Your instructions: For each line of the listing that holds "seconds", show the full line.

· · · · ·

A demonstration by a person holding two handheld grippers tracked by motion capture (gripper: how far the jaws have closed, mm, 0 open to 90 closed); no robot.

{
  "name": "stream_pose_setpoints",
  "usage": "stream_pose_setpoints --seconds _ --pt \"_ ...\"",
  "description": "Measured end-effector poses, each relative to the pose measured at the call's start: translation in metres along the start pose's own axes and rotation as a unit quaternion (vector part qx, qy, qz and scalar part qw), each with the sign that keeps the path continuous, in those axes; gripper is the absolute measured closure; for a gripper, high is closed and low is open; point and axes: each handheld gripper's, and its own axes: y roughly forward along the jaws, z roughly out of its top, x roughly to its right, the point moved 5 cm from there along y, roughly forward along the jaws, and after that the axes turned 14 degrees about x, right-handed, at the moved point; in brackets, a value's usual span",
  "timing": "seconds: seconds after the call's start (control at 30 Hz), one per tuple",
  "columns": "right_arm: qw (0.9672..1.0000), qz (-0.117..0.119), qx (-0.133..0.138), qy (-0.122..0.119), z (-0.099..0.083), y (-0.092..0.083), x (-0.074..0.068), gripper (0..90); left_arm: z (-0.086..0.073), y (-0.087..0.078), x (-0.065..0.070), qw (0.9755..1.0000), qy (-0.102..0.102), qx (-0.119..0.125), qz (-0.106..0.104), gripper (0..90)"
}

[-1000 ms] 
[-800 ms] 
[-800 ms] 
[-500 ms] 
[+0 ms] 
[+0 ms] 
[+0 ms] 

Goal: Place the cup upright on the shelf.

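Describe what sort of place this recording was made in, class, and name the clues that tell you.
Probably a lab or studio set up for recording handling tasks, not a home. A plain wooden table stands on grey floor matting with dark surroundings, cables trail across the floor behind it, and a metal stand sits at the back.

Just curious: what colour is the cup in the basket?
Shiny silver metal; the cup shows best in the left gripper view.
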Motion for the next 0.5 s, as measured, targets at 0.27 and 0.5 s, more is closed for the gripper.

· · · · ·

Answer space:
  "usage": "stream_pose_setpoints --seconds _ --pt \"_ ...\"",
  "timing": "seconds: seconds after the call's start (control at 30 Hz), one per tuple",

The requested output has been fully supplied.